## WHAT IS BEING ASKED:
Print the listing below exactly, minus its pictures.
AVAILABLE DATA START
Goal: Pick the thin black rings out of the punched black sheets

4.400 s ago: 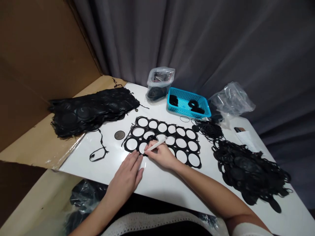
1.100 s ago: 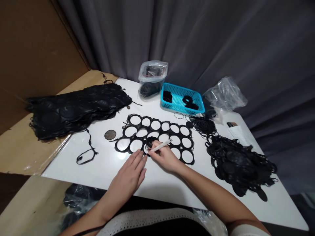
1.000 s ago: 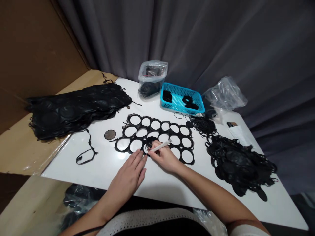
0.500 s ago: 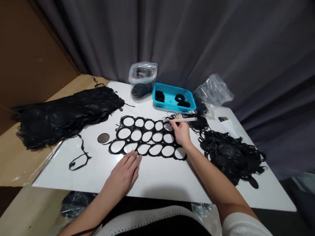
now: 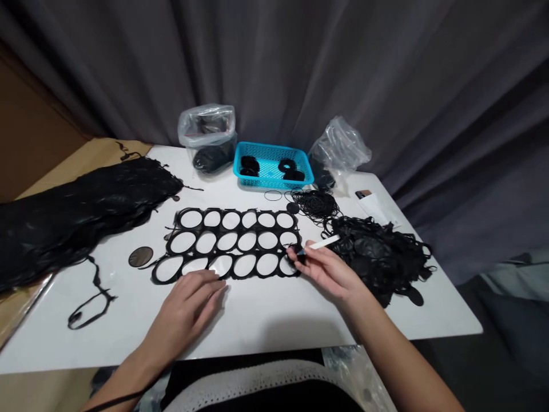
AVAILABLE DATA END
## TASK RESULT:
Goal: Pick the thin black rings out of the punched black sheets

4.400 s ago: 
1.100 s ago: 
1.000 s ago: 
0.500 s ago: 
now: 

No further work remains on the exercise.